Le photographe de rue

En 1959, il débute avec sa femme un tour du monde, période au cours de laquelle il affirme son style personnel et notamment cette particularité qu’il a de suivre le sujet. A propos d’une série de huit photos d’une femme au Vietnam capturée sous différents angles, Hripsimé Visser explique qu’il s’agit là de cette approche typique qu’il a « de tourner autour du sujet ». C’est aux Philippines qu’il devient le photographe de rue, poursuit-elle, qu’il se concentre sur « des petites situations » et accentue l’expressivité des gens. Au cours de son périple, il sera marqué par tous ces gens qui « essayent de survivre » et s’attachera ainsi à montrer cela. « Le voyage autour du monde m’a appris la résilience des êtres » déclare-t-il. Sa photographie d’un couple qui a installé un petit musée dans le désert de Mojave est emblématique de cette volonté de représenter des personnes qui tentent de s’en sortir, de façon quasiment absurde. 

expo-photoLos Angeles
États-Unis, 1960, Ed van der Elsken

Elsken est aussi un cinéaste. Plusieurs de ses films sont projetés au cours de l’expo, et l’on remarque ainsi la ressemblance entre ses films et ses photos. Ils ont les mêmes sujets et la même approche – celle du “cinéma vérité“. « Il essayait le plus possible de travailler tout seul, il voulait que la caméra soit une extension de son corps », confie Hripsimé Visser. Certaines de ses photos ont cet aspect filmique, comme celle d’un couple à Los Angeles dans les années 60 que l’on voit de dos, avec cette “fermeture au noir” typique des fins de films.

Le photographe du Japon

L’exposition se clôt avec le thème du Japon où il effectue son premier séjour dans les années 50. Il y retournera une quinzaine de fois au cours de sa vie, pour y photographier la vie de tous les jours. Il s’intéresse aux gens, des Yakuza (les mafieux japonais) aux transsexuels en passant par les sumos ou encore par la vie des jeunes poussés vers la découverte du monde occidental. « C’est au Japon qu’il découvre cette façon qu’il a d’interpeller les gens dans la rue », explique Hripsimé Visser. « Ne parlant pas la langue, il gesticulait et faisait tout pour les intéresser. »

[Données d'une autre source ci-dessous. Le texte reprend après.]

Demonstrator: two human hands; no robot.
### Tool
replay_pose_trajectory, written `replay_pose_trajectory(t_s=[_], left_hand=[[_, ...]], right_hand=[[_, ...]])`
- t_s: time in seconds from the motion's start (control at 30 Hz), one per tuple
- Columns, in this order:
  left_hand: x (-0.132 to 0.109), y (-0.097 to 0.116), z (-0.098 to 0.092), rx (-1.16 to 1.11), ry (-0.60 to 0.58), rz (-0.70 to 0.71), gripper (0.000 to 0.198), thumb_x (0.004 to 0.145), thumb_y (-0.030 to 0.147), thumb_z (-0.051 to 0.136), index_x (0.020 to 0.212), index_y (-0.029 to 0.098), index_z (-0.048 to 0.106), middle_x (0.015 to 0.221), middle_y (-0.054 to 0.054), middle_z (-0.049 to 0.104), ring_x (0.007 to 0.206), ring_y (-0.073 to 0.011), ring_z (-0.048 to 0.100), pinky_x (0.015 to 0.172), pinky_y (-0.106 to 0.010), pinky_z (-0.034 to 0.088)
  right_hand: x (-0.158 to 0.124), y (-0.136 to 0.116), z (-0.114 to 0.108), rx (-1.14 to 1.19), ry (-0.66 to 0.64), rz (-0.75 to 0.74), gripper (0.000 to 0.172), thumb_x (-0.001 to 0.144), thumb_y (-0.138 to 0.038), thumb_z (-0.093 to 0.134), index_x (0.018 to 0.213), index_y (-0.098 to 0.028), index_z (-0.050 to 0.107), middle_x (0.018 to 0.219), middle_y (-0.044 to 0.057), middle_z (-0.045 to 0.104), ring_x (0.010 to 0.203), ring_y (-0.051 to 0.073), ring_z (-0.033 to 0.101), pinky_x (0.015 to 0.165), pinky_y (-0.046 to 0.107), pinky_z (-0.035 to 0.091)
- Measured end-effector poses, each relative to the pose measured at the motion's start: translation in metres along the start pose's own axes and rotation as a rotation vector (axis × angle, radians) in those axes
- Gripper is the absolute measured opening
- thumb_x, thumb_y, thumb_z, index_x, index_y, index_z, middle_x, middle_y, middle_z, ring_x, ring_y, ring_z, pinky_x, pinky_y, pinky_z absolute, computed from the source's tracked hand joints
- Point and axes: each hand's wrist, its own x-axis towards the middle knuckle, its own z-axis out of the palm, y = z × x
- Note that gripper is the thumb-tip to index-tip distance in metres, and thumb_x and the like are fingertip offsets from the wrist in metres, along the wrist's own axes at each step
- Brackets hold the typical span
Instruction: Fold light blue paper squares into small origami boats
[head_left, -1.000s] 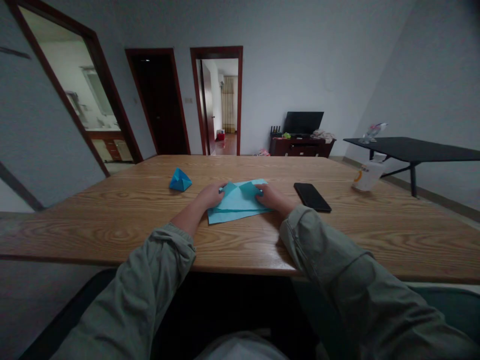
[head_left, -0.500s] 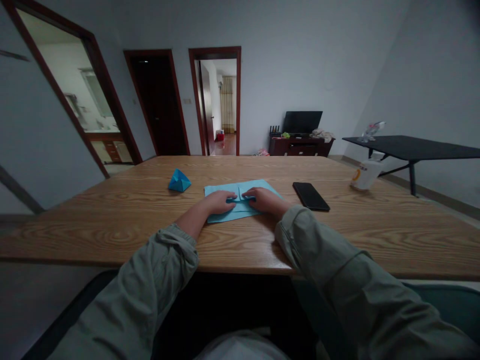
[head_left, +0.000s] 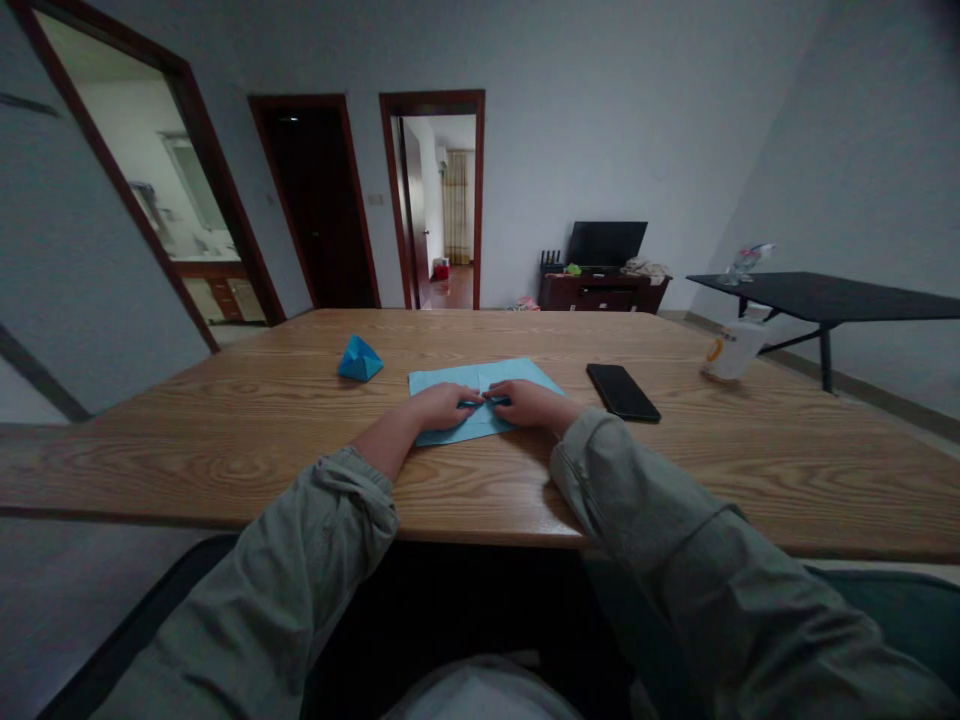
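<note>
Light blue paper (head_left: 517,370) lies on the wooden table in front of me, with crease lines across its middle. My left hand (head_left: 446,405) rests on its left half, thumb and fingers closed on a raised fold near the centre. From the right, my right hand (head_left: 529,403) pinches the same fold, its fingertips almost meeting those of the left. The fingers hide the exact shape of the fold. To the left of the paper stands a darker blue folded paper piece (head_left: 360,360), pointed at the top.
A black phone (head_left: 622,391) lies right of my right hand. Farther right stands a translucent white plastic container (head_left: 735,350) on the wooden table (head_left: 247,440). Behind are a black table (head_left: 825,293), a cabinet (head_left: 600,293) with a screen (head_left: 606,244), and doorways.
Both hands have drawn closer together at the paper's middle, narrowing the gap between the fingertips. The paper, folded piece and phone stay in place.
</note>
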Motion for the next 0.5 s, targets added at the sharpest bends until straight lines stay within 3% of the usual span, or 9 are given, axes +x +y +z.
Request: replay_pose_trajectory(t_s=[0.17, 0.3, 0.37, 0.5], left_hand=[[0.0, 0.002, -0.002, -0.029, -0.044, -0.022, 0.043, 0.08, 0.03, 0.057, 0.122, 0.029, 0.064, 0.138, -0.001, 0.053, 0.126, -0.0244, 0.05, 0.107, -0.034, 0.034], [0.0, 0.003, -0.003, -0.029, -0.042, -0.033, 0.042, 0.079, 0.03, 0.058, 0.12, 0.027, 0.066, 0.136, -0.002, 0.054, 0.123, -0.0261, 0.053, 0.105, -0.035, 0.036], [0.0, 0.002, -0.002, -0.025, -0.038, -0.029, 0.042, 0.078, 0.03, 0.057, 0.119, 0.026, 0.067, 0.135, -0.003, 0.056, 0.12, -0.0258, 0.055, 0.103, -0.033, 0.038], [0.003, -0.001, 0.0, -0.002, -0.059, 0.0, 0.043, 0.079, 0.029, 0.055, 0.12, 0.024, 0.066, 0.13, -0.003, 0.061, 0.116, -0.0238, 0.058, 0.1, -0.029, 0.04]], right_hand=[[0.002, -0.003, -0.004, 0.037, -0.028, 0.083, 0.044, 0.083, -0.028, 0.052, 0.124, -0.02, 0.065, 0.124, 0.009, 0.064, 0.112, 0.026, 0.06, 0.096, 0.031, 0.042], [0.012, -0.003, -0.013, 0.047, -0.059, 0.171, 0.036, 0.086, -0.03, 0.047, 0.11, -0.021, 0.073, 0.11, 0.009, 0.071, 0.099, 0.025, 0.066, 0.086, 0.03, 0.046], [0.021, -0.004, -0.017, 0.019, -0.002, 0.177, 0.036, 0.088, -0.028, 0.045, 0.108, -0.018, 0.073, 0.108, 0.011, 0.071, 0.098, 0.026, 0.066, 0.085, 0.031, 0.047], [0.04, -0.005, -0.013, -0.008, 0.177, 0.067, 0.043, 0.095, -0.029, 0.038, 0.125, -0.01, 0.061, 0.128, 0.016, 0.06, 0.119, 0.026, 0.055, 0.099, 0.032, 0.04]])
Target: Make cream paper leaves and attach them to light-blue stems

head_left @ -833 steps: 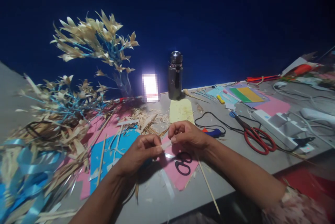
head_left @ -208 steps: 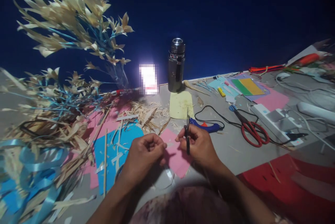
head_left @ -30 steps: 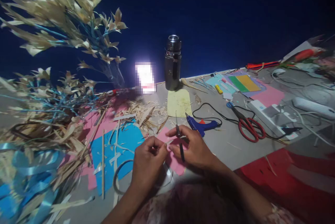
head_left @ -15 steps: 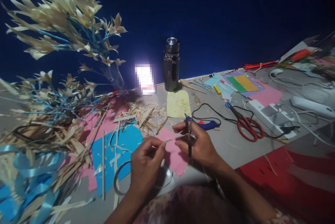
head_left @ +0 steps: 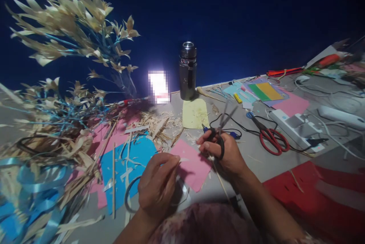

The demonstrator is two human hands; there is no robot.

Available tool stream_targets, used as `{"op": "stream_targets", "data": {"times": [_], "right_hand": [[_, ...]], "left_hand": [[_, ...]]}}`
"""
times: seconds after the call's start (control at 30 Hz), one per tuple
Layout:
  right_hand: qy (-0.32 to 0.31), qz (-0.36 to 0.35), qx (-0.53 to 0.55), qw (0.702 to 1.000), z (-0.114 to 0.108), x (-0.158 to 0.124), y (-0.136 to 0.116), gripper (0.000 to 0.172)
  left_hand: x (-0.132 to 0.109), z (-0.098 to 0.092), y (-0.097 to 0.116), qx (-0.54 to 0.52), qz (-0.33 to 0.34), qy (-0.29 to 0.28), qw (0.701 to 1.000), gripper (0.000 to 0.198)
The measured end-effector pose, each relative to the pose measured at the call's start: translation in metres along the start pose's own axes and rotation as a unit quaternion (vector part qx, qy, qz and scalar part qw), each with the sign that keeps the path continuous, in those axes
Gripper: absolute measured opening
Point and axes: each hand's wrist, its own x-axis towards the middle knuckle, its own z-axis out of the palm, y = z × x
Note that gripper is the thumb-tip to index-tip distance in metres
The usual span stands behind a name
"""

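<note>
My left hand [head_left: 156,179] is closed in a pinch, and a thin pale strip [head_left: 186,159] shows at its fingertips over a square of pink paper [head_left: 194,175]. My right hand [head_left: 228,154] is wrapped round black-handled scissors [head_left: 221,147], whose blades point up and away from me, slightly apart. A slim straw-coloured stem [head_left: 221,177] runs down from beneath the right hand; whether the fingers grip it I cannot tell. Below the left wrist lies a roll of clear tape or similar ring [head_left: 129,194], partly hidden.
Left are dried-husk flowers [head_left: 85,27] on blue stems, blue ribbon [head_left: 42,187] and blue paper [head_left: 122,164]. A dark flask [head_left: 188,76] stands behind yellow paper [head_left: 195,112]. Right lie red-handled scissors [head_left: 273,141], a white power strip [head_left: 296,129], and red sheets [head_left: 302,198].
My right hand has moved slightly right and turned, so the scissors' blades now point up and away. The left hand has rolled slightly and stays pinched near the pink paper.
</note>
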Motion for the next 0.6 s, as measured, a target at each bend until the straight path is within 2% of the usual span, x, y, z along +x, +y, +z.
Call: {"op": "stream_targets", "data": {"times": [0.07,0.13,0.2,0.27,0.33,0.4,0.43,0.5,0.57,0.6], "right_hand": [[-0.096,0.069,0.092,0.989,0.003,-0.005,-0.001,0.035],[-0.156,0.122,0.141,0.97,0.012,-0.011,0.0,0.041],[-0.162,0.152,0.159,0.962,0.021,-0.015,0.0,0.039],[-0.135,0.147,0.159,0.967,0.028,-0.017,-0.003,0.036],[-0.108,0.117,0.124,0.979,0.029,-0.017,-0.007,0.032],[-0.099,0.087,0.065,0.989,0.026,-0.016,-0.011,0.03],[-0.1,0.075,0.037,0.992,0.024,-0.015,-0.013,0.029],[-0.107,0.058,-0.004,0.993,0.021,-0.014,-0.016,0.029],[-0.123,0.044,-0.028,0.991,0.019,-0.015,-0.018,0.029],[-0.129,0.038,-0.04,0.99,0.019,-0.015,-0.02,0.028]], "left_hand": [[-0.005,-0.002,-0.003,-0.006,0.023,-0.022,0.999,0.047],[-0.007,-0.002,-0.006,-0.003,0.041,-0.041,0.998,0.054],[-0.007,-0.001,-0.006,-0.001,0.057,-0.043,0.997,0.057],[-0.003,0.0,-0.006,-0.015,0.057,-0.039,0.997,0.052],[0.002,0.002,-0.004,-0.045,-0.01,-0.036,0.998,0.038],[0.008,0.003,-0.001,-0.104,-0.171,-0.041,0.979,0.018],[0.011,0.003,0.001,-0.157,-0.272,-0.051,0.948,0.01],[0.014,0.003,0.004,-0.289,-0.445,-0.082,0.843,0.023],[0.015,0.004,0.007,-0.405,-0.534,-0.113,0.733,0.031],[0.015,0.005,0.008,-0.438,-0.553,-0.122,0.698,0.03]]}}
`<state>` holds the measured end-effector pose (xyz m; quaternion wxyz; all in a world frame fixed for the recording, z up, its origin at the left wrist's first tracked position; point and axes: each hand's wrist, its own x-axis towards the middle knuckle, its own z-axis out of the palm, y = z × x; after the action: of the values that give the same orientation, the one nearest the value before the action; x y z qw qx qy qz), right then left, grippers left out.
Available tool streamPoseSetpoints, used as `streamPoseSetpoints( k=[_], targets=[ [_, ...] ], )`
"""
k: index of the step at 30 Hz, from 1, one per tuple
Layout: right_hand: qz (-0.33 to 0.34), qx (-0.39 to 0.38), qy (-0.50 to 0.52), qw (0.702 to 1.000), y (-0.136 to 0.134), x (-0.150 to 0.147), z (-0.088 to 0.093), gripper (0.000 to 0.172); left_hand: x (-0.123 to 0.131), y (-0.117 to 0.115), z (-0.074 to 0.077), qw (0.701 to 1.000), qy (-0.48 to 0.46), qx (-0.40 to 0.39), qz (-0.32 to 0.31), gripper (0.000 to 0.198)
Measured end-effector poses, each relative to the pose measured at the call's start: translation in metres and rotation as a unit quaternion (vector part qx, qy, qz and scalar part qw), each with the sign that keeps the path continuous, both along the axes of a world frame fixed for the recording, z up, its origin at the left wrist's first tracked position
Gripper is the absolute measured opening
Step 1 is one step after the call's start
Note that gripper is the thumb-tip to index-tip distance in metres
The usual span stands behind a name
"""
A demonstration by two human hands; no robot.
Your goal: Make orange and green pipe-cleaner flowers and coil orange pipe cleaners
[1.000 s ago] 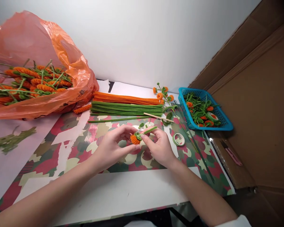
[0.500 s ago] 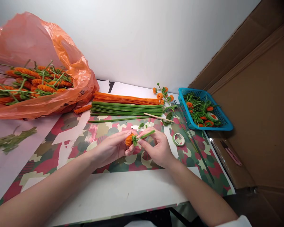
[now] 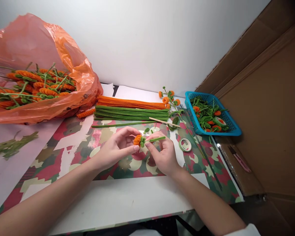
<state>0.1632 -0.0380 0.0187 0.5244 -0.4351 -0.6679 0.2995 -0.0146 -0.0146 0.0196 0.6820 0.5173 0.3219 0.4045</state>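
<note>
Over the middle of the table, a small orange pipe-cleaner flower (image 3: 137, 140) with green leaves at its base lies between my two hands. My left hand (image 3: 116, 144) has its fingertips on the orange head, index finger above and thumb below. My right hand (image 3: 163, 154) pinches the green stem just behind the leaves, and the stem's end sticks out past the fingers. Loose green leaf pieces (image 3: 147, 130) lie just beyond the hands. Behind them are a bundle of green pipe cleaners (image 3: 131, 113), a bundle of orange ones (image 3: 135, 102) and a thin wooden stick (image 3: 163, 122).
At the left an orange plastic bag (image 3: 82, 78) holds many orange-green pieces. On the right are a blue basket (image 3: 232, 131) of similar parts, a roll of green tape (image 3: 185, 145), a finished flower spray (image 3: 170, 98) and a pink cutter (image 3: 241, 160) on cardboard.
The flower has moved slightly right and up. My left hand has loosened, its thumb now stretched out below the orange head. My right hand keeps its pinch on the stem.
</note>
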Motion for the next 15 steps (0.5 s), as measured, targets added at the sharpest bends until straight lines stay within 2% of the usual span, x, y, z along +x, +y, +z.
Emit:
streamPoseSetpoints(
  k=[2,5,10,13,15],
  targets=[
    [0.009,0.000,0.008,1.000,-0.0008,-0.0004,0.0007,0.005,-0.0009,0.0015,-0.0006,1.000,0.021,0.004,0.001,0.028],
    [0.029,0.023,0.003,0.999,-0.0013,-0.0009,0.0024,0.007,-0.0007,0.0024,-0.0033,0.998,0.041,-0.037,-0.026,0.025],
    [0.039,0.045,-0.002,0.998,-0.0006,-0.0016,0.0028,0.009,0.0031,0.0005,-0.0032,0.979,0.009,-0.174,-0.108,0.047],
    [0.039,0.045,-0.002,0.998,-0.0003,-0.0021,0.0017,0.008,0.0049,-0.0020,-0.0010,0.970,0.038,-0.208,-0.120,0.057],
    [0.027,0.046,-0.008,0.999,-0.0005,-0.0024,0.0005,0.009,0.0053,-0.0031,-0.0005,0.973,0.036,-0.199,-0.110,0.057]
  ],
)
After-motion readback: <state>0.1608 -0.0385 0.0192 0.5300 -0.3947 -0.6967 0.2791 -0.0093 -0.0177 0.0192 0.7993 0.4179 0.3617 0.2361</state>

van-expoCouple s’embrassant
Japon, vers 1974 (2015) © Ed van der Elsken

Travail passionnant sur les gens, on ne peut s’empêcher de voir le lien avec notre époque et cette relation si particulière que l’on a avec l’image. Elsken voulait montrer qui étaient les gens, alors qu’aujourd’hui nous ne cherchons qu’à nous montrer, ou tout du moins à montrer qui nous espérons être.